Отпускал, потому что дальше будет больнее. Нужно содрать, как пластырь. Отпускал свою девочку туда, где свобода, где не будет грядущего страха, где не надо прятаться на острове, а впереди ждёт настоящее будущее. Не наигранное, пустое и предсказуемое, а новое, неизведанное. По ночам мучался от навязчивой мысли, что со мной ей будет лучше. Уговаривал себя. Но ведь она другая, не такая как все.

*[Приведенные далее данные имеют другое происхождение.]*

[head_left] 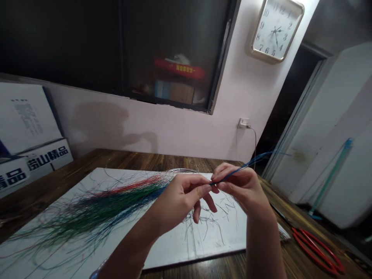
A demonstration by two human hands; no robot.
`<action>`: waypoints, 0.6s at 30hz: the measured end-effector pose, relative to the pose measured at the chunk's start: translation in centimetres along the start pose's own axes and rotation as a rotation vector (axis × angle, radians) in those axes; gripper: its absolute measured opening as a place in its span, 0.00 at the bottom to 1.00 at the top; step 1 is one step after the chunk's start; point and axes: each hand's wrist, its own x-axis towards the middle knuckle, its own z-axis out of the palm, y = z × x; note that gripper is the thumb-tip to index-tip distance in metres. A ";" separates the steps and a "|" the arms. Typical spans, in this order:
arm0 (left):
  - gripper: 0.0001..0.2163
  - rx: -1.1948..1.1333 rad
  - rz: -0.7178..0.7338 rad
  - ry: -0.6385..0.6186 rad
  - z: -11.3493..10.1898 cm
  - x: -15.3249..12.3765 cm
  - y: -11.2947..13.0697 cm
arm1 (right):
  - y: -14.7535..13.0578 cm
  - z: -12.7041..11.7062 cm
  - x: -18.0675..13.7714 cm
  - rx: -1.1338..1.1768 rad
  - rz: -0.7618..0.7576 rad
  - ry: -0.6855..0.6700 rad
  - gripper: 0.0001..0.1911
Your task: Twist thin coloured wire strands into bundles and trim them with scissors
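Between my two hands runs a thin bundle of blue wires, its loose ends fanning out to the upper right. My left hand pinches the bundle between thumb and forefinger, the other fingers hanging loosely below. Close beside it, my right hand grips the same strands with its fingertips. Under both hands lies a white board. On its left part spreads a large heap of fine green, red and blue wires. Short dark wire scraps are scattered beneath my hands.
Red-handled scissors rest on the wooden table at the right. White boxes stand at the left. Behind are a wall with a window, a clock and a plugged socket. A green-blue pole leans at the far right.
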 end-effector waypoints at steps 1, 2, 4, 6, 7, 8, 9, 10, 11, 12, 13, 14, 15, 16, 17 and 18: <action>0.09 0.000 0.008 -0.002 0.0 0.0 0.0 | 0.0 0.1 0.0 -0.004 -0.008 0.002 0.06; 0.09 0.000 0.018 -0.004 0.0 -0.1 0.1 | 0.0 0.1 0.0 -0.009 -0.017 0.007 0.06; 0.09 0.002 0.040 -0.006 0.1 -0.1 0.0 | 0.0 0.1 -0.1 -0.018 -0.023 0.018 0.07; 0.10 0.010 0.059 -0.002 0.1 -0.1 -0.1 | -0.1 0.1 -0.2 -0.029 -0.016 0.031 0.06; 0.10 0.018 0.068 0.002 0.1 -0.1 -0.1 | -0.1 0.1 -0.2 -0.034 -0.009 0.041 0.06; 0.10 0.030 0.077 0.007 0.1 -0.1 -0.1 | -0.1 0.1 -0.2 -0.038 -0.001 0.054 0.05; 0.10 0.047 0.086 0.011 0.1 -0.1 -0.1 | 0.0 0.0 -0.3 -0.037 0.009 0.069 0.05; 0.10 0.067 0.093 0.016 0.1 -0.1 -0.1 | 0.0 0.0 -0.3 -0.028 0.024 0.083 0.05; 0.10 0.088 0.099 0.023 0.1 -0.1 0.0 | 0.0 0.0 -0.4 -0.014 0.041 0.095 0.04; 0.11 0.112 0.106 0.030 0.0 -0.1 0.1 | 0.0 0.0 -0.4 0.003 0.058 0.107 0.04; 0.11 0.138 0.112 0.037 0.0 -0.2 0.2 | -0.1 0.0 -0.5 0.020 0.072 0.116 0.04; 0.12 0.163 0.118 0.045 0.0 -0.2 0.3 | -0.1 0.1 -0.5 0.034 0.081 0.121 0.04; 0.12 0.186 0.124 0.053 0.0 -0.2 0.3 | -0.2 0.2 -0.6 0.045 0.089 0.126 0.04; 0.12 0.205 0.128 0.059 0.0 -0.2 0.4 | -0.3 0.3 -0.6 0.053 0.096 0.134 0.03; 0.12 0.220 0.128 0.064 0.0 -0.3 0.5 | -0.4 0.5 -0.7 0.056 0.104 0.141 0.03; 0.13 0.230 0.126 0.070 0.0 -0.3 0.6 | -0.5 0.6 -0.7 0.057 0.115 0.150 0.03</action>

Жизнь настолько приучила её подстраиваться под навязываемые условия, что я и этот остров вполне подходили под эти пресловутые условия. Вдруг все это фантазия? Вымысел?
Нет, с самооценкой у меня все нормально, но вот у неё. Что видела Оксана, кроме страха и унижения? Вынужденная вырывать свое право на существование, самостоятельный выбор и возможность любить того, кого хотела, запуталась. Ведь если не дам ей свободу сейчас, то до конца жизни буду сомневаться, в её выборе. Да мне-то что, лишь бы рядом. Но не хочу быть одним из тех, кто думает о себе вместо того, чтобы заглянуть в её душу. Пусть идёт. Моя свободолюбивая кошка. Боялся, что уйдёт, сбежит, взбрыкнёт, а теперь сам отпускаю, собрав туесок на дорожку.